Summer in Yellowstone is a tumultuous flowering that lasts a bare three months. From mid-June to late August, everything seems to happen at once as living things rush to recover from and prepare for winter. While the sun shines warmly and the days are long, plants grow and produce blossoms. Insects feed on the nectar of flowers, transferring pollen from one to another. Calf elk and bison, born amid the late snows of May and June, grow fat on mother’s milk and the rich grasses of summer. In the forests, marshes, and waterways, young birds are hatched. Well-fed on insects and vegetation, they grow quickly. To survive, their adult feathers must replace the down of infancy before the snows fall. For waterfowl such as swans, summer is a race against the seasons. The birds do not always win. It takes four months for a young swan to develop so he can fly. If the lake where he was hatched freezes before he fledges, the ice-bound bird becomes one of winter’s first casualties.

September 21 marks the autumnal equinox. From then until the spring equinox, March 21, the nights are longer than the days. Each morning the sun rises farther toward the south, its arc shorter and nearer the horizon. This explains the cold. Though the earth is actually closer to the sun during the northern hemisphere winter than at any other time in its year-long orbit, the tilt of the planet results in shorter exposure to low-angle sunshine.

In deciduous trees and shrubs photosynthesis stops, chlorophyll breaks down, leaf nutrients are absorbed into the plant and the leaves are dropped. To the plants, the value lies in retrieving what it can from leaves which will surely die during winter and then shedding them to make room for the growth of next year’s buds. The bright colors are incidental. They result from the removal of chlorophyll which has masked already present carotenoid pigments. Gradually the reds and yellows become visible. They are intensified by the addition of anthocyanins, bright pigments produced by the last conversion of remaining sugars before the leaf dies. In cool wet weather free of killing frosts the leaves will live longer, produce more anthocyanins and create brilliant displays.

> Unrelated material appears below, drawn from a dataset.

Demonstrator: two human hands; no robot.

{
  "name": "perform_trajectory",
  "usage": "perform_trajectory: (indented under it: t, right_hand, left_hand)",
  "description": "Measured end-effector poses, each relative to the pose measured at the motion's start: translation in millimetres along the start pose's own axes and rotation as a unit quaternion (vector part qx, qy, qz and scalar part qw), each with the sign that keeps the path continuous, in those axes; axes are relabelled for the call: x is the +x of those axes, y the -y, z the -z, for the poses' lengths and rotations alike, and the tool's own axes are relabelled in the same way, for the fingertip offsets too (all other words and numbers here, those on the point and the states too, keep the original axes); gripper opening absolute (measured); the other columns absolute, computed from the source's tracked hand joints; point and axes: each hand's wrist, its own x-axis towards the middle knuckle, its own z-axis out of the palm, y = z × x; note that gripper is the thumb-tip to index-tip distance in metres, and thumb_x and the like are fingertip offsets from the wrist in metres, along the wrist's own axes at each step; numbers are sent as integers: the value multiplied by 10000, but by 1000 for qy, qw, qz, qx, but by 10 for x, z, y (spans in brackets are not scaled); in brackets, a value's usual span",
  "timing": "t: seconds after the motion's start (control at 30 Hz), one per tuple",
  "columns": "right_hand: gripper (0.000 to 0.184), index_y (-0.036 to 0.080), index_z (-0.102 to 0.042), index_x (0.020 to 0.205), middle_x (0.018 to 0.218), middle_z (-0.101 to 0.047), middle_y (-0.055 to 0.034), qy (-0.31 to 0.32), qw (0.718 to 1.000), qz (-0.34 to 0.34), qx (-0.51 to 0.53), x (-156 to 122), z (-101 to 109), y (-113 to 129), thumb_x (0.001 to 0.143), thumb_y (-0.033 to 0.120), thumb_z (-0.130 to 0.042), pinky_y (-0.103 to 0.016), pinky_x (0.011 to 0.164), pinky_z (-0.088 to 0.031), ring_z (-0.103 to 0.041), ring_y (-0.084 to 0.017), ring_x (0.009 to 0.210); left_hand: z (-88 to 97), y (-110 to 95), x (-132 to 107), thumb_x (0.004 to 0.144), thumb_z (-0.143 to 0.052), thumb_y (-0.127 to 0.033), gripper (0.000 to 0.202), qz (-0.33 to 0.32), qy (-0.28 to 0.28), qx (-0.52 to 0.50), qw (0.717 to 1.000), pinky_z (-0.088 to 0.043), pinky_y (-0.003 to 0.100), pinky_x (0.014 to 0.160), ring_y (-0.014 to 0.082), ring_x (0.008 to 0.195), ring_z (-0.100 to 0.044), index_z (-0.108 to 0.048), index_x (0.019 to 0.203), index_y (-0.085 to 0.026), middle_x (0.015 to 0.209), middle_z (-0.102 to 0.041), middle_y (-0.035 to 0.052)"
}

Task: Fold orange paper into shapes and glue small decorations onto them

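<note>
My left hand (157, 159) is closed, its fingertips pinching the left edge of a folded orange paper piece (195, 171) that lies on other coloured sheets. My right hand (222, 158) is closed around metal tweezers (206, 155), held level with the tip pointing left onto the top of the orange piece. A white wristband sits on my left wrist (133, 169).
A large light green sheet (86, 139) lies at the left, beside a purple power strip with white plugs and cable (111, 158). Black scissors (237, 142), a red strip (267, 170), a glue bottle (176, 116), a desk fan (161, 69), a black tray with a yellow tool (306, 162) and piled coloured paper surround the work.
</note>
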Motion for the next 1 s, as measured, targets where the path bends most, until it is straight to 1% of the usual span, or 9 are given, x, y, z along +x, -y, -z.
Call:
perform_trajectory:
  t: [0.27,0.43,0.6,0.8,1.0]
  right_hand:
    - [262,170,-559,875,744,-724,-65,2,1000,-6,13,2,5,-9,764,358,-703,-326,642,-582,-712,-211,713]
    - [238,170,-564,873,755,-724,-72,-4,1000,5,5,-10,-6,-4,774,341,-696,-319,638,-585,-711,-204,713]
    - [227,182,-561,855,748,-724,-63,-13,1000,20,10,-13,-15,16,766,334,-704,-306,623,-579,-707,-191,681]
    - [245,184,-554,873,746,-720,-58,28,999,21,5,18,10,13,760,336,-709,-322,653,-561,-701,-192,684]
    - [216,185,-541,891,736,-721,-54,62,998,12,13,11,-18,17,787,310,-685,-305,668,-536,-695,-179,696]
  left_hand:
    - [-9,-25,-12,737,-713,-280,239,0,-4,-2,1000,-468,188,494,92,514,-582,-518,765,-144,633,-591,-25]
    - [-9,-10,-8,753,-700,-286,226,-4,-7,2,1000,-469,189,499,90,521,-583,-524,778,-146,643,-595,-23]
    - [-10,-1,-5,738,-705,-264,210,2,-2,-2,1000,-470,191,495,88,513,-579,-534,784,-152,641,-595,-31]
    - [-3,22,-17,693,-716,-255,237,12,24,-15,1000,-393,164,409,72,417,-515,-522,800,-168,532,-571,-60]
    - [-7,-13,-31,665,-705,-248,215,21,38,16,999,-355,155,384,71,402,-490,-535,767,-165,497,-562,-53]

Along stream beds and rivers and on mountain slopes especially in the north part of Yellowstone, aspen and cottonwood trees, shrubby willows, mountain ash, chokecherry, alder buckthorn, mountain alder and other shrubs turn brilliant. In meadows, fireweed breaks open its seed pods; together with salsify seeds the silky parachutes float sunlit against the blue sky. Coneflower leaves dry into husks which rattle loudly as deer walk through the plants. Wild rose bushes bear shiny red fruits. The leaves and stalks and dried flower heads of hundreds of herbs — columbines, buttercups, sunflowers, parsley, glacier lilies and others — turn delicate shades from gray to orange.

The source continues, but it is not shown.